In front of the entire student body, a white rose falls to the ground, and Wednesday loses consciousness.
Her secret is out.
———
Wednesday wakes in the infirmary with her father by her bedside and her mother peering at her anxiously from the foot of the bed. Pugsley hangs back, eyes downcast, as though he is waiting to be blamed.
“Oh, my darling viper. What have you gotten yourself into?” Her father asks softly. Wednesday is so weak she cannot protest the coddling. This causes her mother’s lips to press together in worry as her father strokes strands of hair, matted with blood, from her forehead.
“Nothing you wouldn’t be proud of, Papa,” Wednesday replies in a whisper. Her mother muffles a sob with her palm and Pugsley looks as though he’s about to fall over.
“Who is it, Wednesday? Who?” Her mother demands, voice tremulous with grief that has not yet been validated.
“ Mi lobo… Mi poco lobo ,” Wednesday sighs, somewhat delirious. She can almost see Enid from the corner of her eye, beckoning her to let go of the mortal coil. Her face comes nearer, and Wednesday realizes it is not an apparition. It is real. Enid is there, and Wednesday tries not to hope, doesn’t dare to hope, but she’s there and—
“Wednesday,” Enid says in her soft, shaking voice. Wednesday wants to wrap her arms around Enid tightly enough to stop her shaking. She wants to breathe the scent of her one last time before she departs. She wants to—
“Wednesday,” Enid says in a firmer voice, “Did you hear me? I love you. I love you so much, Weds, you don’t understand. You’re my pack. I wolfed out for you. I love you , Wednesday.”
“Even your lies are sweet, mi corazón. I thank you for the mercy,” Wednesday replies with a dreamy smile upon her face.
“ I’m not lying.”
“Of course. I did not mean to insult your honor in such a way,” she returns with a grin slowly spreading along her face. She can feel the manic wideness of her eyes, the over exaggerated turn of her mouth. It isn’t true, she knows, but perhaps she can pretend. The curtain around her bed gives the illusion of privacy as she stares into Enid’s eyes.

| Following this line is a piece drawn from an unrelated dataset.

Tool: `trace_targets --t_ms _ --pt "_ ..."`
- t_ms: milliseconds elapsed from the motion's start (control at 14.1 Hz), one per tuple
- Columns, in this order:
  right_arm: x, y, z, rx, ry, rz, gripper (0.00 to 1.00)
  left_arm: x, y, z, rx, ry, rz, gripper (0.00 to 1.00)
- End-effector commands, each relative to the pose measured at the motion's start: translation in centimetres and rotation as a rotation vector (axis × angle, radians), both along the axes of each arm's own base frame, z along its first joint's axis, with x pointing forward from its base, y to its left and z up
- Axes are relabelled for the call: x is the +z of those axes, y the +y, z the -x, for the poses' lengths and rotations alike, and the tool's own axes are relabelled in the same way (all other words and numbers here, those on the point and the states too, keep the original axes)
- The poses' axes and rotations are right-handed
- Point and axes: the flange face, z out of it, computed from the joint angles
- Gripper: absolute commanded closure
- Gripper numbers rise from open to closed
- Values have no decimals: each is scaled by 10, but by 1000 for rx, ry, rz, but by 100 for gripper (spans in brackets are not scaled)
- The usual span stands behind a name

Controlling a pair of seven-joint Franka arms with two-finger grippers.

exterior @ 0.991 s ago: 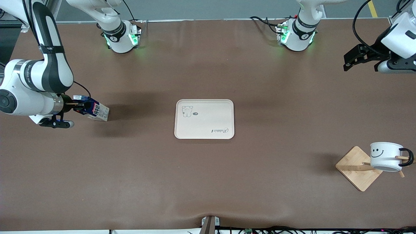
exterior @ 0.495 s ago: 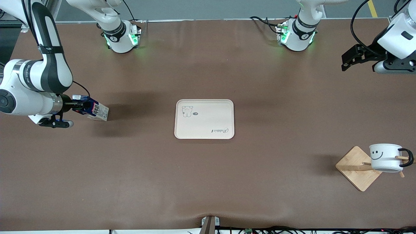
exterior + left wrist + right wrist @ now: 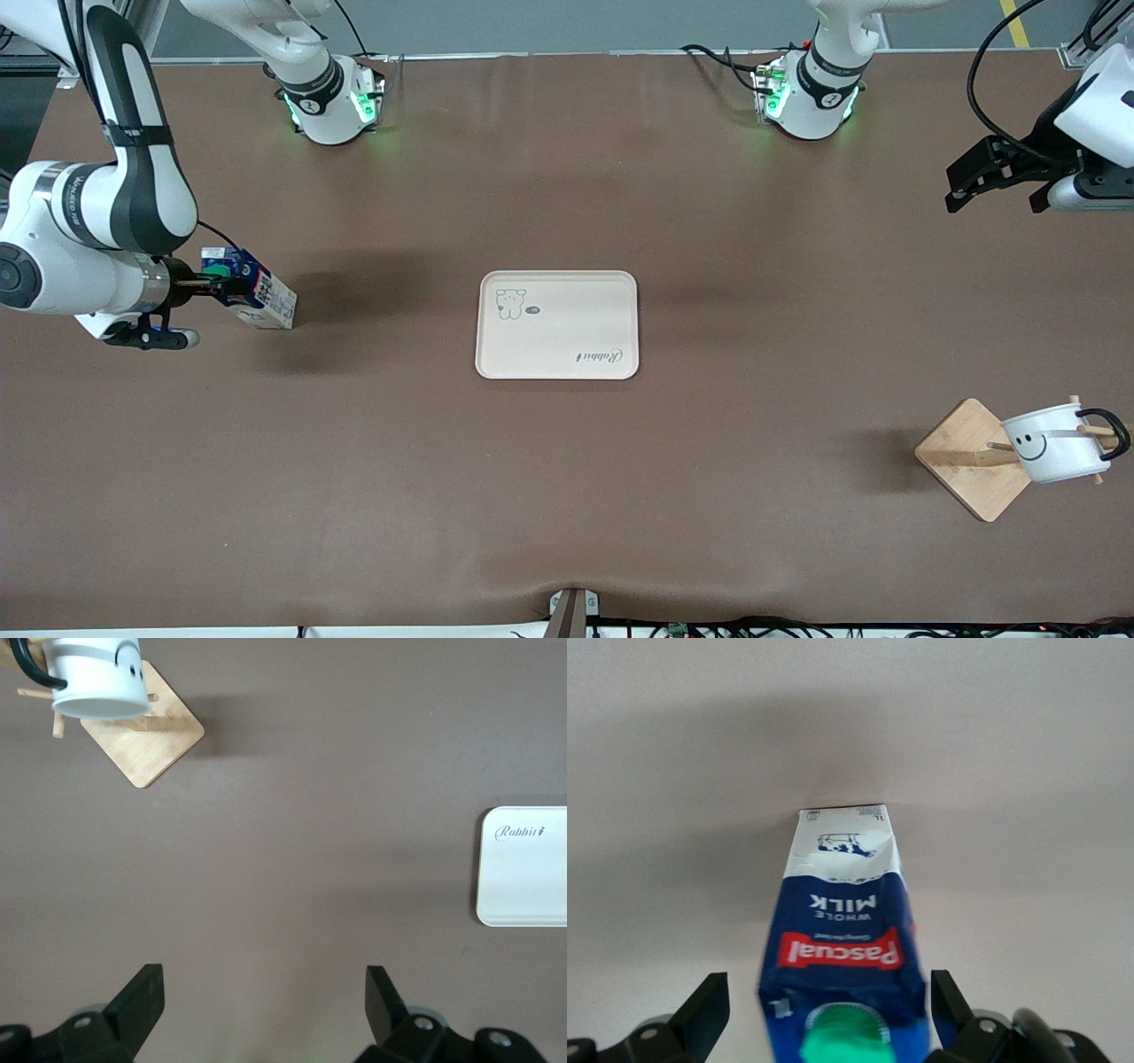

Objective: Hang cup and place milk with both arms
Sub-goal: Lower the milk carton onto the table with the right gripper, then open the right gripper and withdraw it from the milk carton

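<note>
Two grippers gape: right gripper [image 3: 215,288] astride the milk [image 3: 257,301], left gripper [image 3: 997,184] bare, tray [image 3: 557,324] between.

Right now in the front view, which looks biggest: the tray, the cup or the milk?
1. Tray, clearly biggest.
2. Cup.
3. Milk, though partly hidden, so cup and milk are too close to rank.

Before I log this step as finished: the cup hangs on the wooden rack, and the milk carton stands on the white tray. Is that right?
Not quite. The cup does hang on the wooden rack, but the milk carton is not on the white tray. It stands on the bare table toward the right arm's end, between the open fingers of the right gripper. The front view shows the tray with nothing on it.
</note>
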Motion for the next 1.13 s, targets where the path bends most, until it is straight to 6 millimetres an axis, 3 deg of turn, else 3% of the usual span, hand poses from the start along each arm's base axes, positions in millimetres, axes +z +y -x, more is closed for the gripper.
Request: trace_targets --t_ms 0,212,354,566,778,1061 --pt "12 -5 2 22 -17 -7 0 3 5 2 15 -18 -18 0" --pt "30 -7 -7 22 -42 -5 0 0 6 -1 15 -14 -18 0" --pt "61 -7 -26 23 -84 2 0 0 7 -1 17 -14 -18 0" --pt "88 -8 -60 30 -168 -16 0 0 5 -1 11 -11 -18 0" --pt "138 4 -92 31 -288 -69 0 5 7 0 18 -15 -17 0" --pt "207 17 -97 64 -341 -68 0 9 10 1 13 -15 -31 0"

How amusing it is to be getting back at her parents for their reprehensible behavior all her life. They aren’t the only ones in love anymore. Ha.
“Good night, Enid. I hope to see you in the morning,” Wednesday says, and drops into a peaceful slumber.
———
She wakes in fits and starts. She is connected to a heart monitor and in a gown. Her head is pounding and her eyes are uncontrollable. A wave of nausea wracks her small body, but she forces it away. She is in a room, no longer a curtained section of the infirmary. Her father is again by her bedside, her mother at the foot, Pugsley a few feet away, and Enid-
Enid.
The world ends and begins in that moment. It is like seeing color for the first time, like breathing clean air after a lifetime of pollution. It’s Enid.

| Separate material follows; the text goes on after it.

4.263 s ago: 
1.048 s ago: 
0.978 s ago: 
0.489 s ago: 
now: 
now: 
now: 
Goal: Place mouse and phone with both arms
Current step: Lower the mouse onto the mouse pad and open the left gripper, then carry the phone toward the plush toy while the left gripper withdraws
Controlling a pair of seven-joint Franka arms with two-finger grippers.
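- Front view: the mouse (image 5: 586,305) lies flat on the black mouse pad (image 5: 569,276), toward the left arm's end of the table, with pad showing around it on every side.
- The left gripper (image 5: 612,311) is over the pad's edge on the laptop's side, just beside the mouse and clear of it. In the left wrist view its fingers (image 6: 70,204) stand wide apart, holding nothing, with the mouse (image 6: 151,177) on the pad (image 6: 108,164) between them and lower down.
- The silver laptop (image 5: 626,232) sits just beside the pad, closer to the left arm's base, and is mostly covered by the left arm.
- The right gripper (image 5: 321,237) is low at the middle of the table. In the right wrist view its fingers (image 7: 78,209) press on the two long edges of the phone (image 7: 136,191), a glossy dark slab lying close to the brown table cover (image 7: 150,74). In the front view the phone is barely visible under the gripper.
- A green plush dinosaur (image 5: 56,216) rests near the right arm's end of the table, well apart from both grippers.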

“Enid,” Wednesday whispers, “You’re here.”
The werewolf’s face reddens as she angrily wipes her tears. “Of course I am. It’s only the love of my life lying in a hospital bed,” she snarls, her nails morphed into claws.

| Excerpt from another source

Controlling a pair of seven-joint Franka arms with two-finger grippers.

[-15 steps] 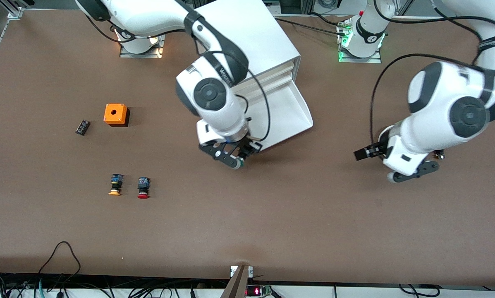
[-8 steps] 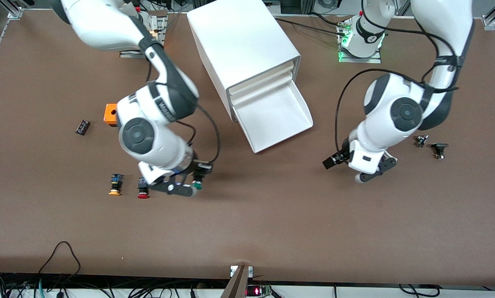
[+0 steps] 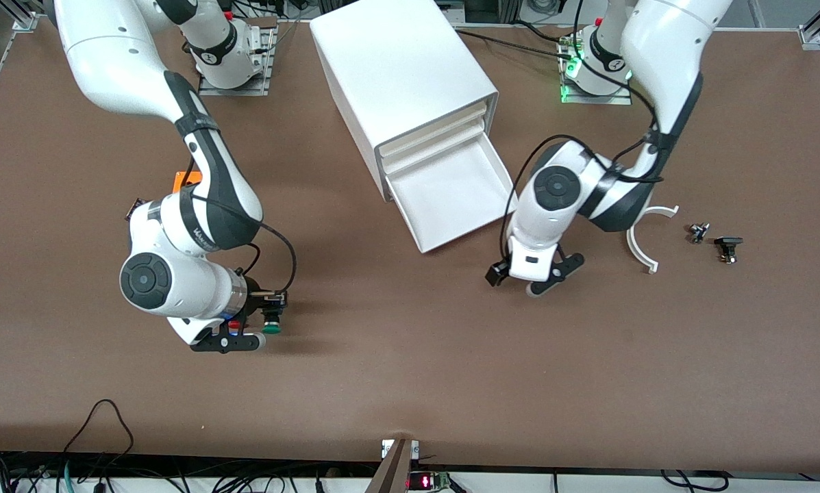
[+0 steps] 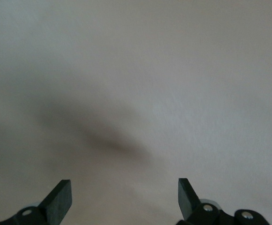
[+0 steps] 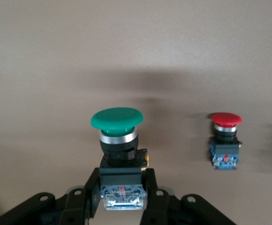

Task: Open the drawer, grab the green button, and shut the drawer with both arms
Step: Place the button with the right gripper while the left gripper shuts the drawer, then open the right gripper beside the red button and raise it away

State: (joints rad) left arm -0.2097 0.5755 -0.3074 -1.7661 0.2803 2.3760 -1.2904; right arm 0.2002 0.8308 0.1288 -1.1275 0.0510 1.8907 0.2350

Wednesday chokes, spluttering violently as her father lifts the bed into a more upright position. Thorns scratch at her esophagus and she is forced to reach into her mouth to pull out the blood-soaked stem. There are roots attached, and no flowers. It is only leaves and thorns and roots and blood. There is so much blood — Wednesday can feel it coating her throat and clogging her trachea. She swallows thickly and looks to Enid, raising an eyebrow.
“Now I’m sitting in the hospital bed.”